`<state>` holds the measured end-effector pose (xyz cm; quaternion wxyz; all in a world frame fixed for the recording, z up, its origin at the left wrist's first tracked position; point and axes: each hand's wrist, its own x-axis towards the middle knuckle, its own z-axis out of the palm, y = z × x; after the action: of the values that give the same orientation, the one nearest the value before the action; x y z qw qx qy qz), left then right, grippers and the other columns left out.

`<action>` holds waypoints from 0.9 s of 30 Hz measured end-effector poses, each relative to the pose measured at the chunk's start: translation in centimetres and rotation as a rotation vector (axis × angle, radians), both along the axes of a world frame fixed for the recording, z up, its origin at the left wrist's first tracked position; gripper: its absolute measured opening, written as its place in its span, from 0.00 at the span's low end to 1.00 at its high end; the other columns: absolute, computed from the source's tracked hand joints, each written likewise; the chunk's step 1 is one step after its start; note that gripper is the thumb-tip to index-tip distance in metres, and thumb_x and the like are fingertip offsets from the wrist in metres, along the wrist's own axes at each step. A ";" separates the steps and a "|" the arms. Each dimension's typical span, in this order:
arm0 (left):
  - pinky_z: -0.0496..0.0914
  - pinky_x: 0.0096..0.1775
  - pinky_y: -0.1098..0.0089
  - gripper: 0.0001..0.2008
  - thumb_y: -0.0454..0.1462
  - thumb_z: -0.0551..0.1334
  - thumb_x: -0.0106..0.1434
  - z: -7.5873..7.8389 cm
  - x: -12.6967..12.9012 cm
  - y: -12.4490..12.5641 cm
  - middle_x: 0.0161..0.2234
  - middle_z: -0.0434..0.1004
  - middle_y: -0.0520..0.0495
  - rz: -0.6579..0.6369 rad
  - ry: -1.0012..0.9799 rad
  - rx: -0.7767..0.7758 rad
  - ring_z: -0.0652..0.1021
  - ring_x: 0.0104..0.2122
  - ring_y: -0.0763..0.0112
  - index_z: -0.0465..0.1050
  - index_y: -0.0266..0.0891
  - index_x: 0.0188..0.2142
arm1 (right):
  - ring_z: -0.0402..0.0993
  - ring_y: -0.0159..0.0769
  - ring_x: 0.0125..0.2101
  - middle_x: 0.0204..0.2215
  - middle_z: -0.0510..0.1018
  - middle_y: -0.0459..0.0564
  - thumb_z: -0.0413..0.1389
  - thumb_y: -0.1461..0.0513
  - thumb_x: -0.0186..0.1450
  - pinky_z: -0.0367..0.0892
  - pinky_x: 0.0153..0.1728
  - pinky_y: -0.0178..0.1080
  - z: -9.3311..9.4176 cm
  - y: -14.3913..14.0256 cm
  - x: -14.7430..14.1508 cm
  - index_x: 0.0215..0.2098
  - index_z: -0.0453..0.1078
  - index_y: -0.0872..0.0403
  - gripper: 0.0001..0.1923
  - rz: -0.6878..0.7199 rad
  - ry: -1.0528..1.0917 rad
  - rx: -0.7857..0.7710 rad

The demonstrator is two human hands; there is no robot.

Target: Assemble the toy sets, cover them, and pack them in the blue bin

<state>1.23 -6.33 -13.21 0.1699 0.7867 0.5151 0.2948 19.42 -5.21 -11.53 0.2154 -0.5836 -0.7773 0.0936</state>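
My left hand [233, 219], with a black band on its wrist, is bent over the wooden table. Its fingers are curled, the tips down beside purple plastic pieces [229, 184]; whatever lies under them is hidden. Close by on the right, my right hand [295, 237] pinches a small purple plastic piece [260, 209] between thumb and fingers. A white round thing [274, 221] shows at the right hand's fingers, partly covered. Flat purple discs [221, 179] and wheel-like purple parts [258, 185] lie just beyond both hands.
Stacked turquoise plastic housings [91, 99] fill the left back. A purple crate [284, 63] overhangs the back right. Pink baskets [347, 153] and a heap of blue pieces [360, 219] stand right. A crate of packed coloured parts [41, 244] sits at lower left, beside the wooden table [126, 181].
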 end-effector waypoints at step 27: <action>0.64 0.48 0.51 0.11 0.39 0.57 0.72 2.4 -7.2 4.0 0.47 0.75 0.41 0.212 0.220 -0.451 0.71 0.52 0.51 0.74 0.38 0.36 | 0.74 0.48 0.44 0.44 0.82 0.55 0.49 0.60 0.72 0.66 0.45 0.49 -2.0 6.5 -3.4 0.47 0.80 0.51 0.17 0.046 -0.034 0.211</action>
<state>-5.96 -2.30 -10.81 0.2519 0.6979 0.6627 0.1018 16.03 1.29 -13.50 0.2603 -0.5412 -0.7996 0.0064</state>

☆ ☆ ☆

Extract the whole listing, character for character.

`<state>` holds the measured end-effector pose (xyz cm; quaternion wxyz; all in a world frame fixed for the recording, z up, its origin at the left wrist's first tracked position; point and axes: each hand's wrist, its own x-axis towards the middle knuckle, its own z-axis out of the palm, y = z × x; after the action: of the values that give the same orientation, the one nearest the value before the action; x y z qw qx qy qz), left then right, grippers and the other columns left out.

`<action>` holds waypoints from 0.9 s of 30 Hz measured end-effector poses, each relative to the pose measured at the chunk's start: translation in centimetres and rotation as a rotation vector (axis × angle, radians), both along the axes of a world frame fixed for the recording, z up, its origin at the left wrist's first tracked position; gripper: its absolute measured opening, written as its place in its span, from 0.00 at the span's low end to 1.00 at its high end; the other columns: absolute, computed from the source's tracked hand joints, each written likewise; the chunk's step 1 is one step after its start; note that gripper is the thumb-tip to index-tip distance in metres, and thumb_x and the like are fingertip offsets from the wrist in metres, along the wrist's own axes at each step. A ";" separates the steps and a "|" the arms. Each dimension's typical span, in this order:
arm0 (left):
  - pinky_z: -0.0496..0.0914
  - pinky_x: 0.0096..0.1775
  - pinky_y: -0.1098..0.0089
  - gripper: 0.0001..0.2008
  - thumb_y: -0.0454..0.1462
  - thumb_z: -0.0551..0.1334
  - thumb_x: -0.0106..0.1434
  - z: -7.5873..7.8389 cm
  - x: -12.6967..12.9012 cm
  - y: -12.4490..12.5641 cm
  - middle_x: 0.0161..0.2234
  - middle_z: -0.0434..0.1004
  - middle_y: -0.0520..0.0495
  - rz: -0.6579..0.6369 rad
  - ry: -1.0012..0.9799 rad
  - rx: -0.7767..0.7758 rad
  - ring_z: -0.0652..0.1021
  - ring_x: 0.0104..0.2122
  - ring_y: -0.0763..0.0112
  - index_z: -0.0465..0.1050
  - index_y: -0.0266..0.0891
  - index_x: 0.0188..0.2142
arm1 (right):
  - ring_z: -0.0402..0.0993
  - ring_y: -0.0159..0.0769
  - ring_x: 0.0125..0.2101
  - middle_x: 0.0204..0.2215
  - middle_z: -0.0510..0.1018
  - middle_y: -0.0459..0.0564
  - thumb_z: -0.0413..0.1389
  - thumb_y: -0.1461..0.0513
  - thumb_x: -0.0186..0.1450
  - pinky_z: -0.0367..0.0892
  - pinky_x: 0.0153..0.1728
  - pinky_y: -0.0178..0.1080
  - z: -9.3311..9.4176 cm
  - y: -14.3913..14.0256 cm
  - x: -14.7430..14.1508 cm
  - index_x: 0.0215..0.2098
  - index_z: -0.0453..0.1078
  - index_y: -0.0872..0.0403
  - gripper: 0.0001..0.1923
  - rz: -0.6878..0.7199 rad
  - ry: -1.0528..1.0917 rad
  - rx: -0.7857..0.7710 rad

The demonstrator is two human hands; there is no robot.

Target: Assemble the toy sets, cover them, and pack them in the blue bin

<state>1.23 -6.33 -13.21 0.1699 0.7867 0.5151 0.2948 19.42 -5.21 -11.53 0.2154 -0.5836 -0.7773 0.0936</state>
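My left hand [233, 219], with a black band on its wrist, is bent over the wooden table. Its fingers are curled, the tips down beside purple plastic pieces [229, 184]; whatever lies under them is hidden. Close by on the right, my right hand [295, 237] pinches a small purple plastic piece [260, 209] between thumb and fingers. A white round thing [274, 221] shows at the right hand's fingers, partly covered. Flat purple discs [221, 179] and wheel-like purple parts [258, 185] lie just beyond both hands.
Stacked turquoise plastic housings [91, 99] fill the left back. A purple crate [284, 63] overhangs the back right. Pink baskets [347, 153] and a heap of blue pieces [360, 219] stand right. A crate of packed coloured parts [41, 244] sits at lower left, beside the wooden table [126, 181].
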 end-effector waypoints at step 27: <action>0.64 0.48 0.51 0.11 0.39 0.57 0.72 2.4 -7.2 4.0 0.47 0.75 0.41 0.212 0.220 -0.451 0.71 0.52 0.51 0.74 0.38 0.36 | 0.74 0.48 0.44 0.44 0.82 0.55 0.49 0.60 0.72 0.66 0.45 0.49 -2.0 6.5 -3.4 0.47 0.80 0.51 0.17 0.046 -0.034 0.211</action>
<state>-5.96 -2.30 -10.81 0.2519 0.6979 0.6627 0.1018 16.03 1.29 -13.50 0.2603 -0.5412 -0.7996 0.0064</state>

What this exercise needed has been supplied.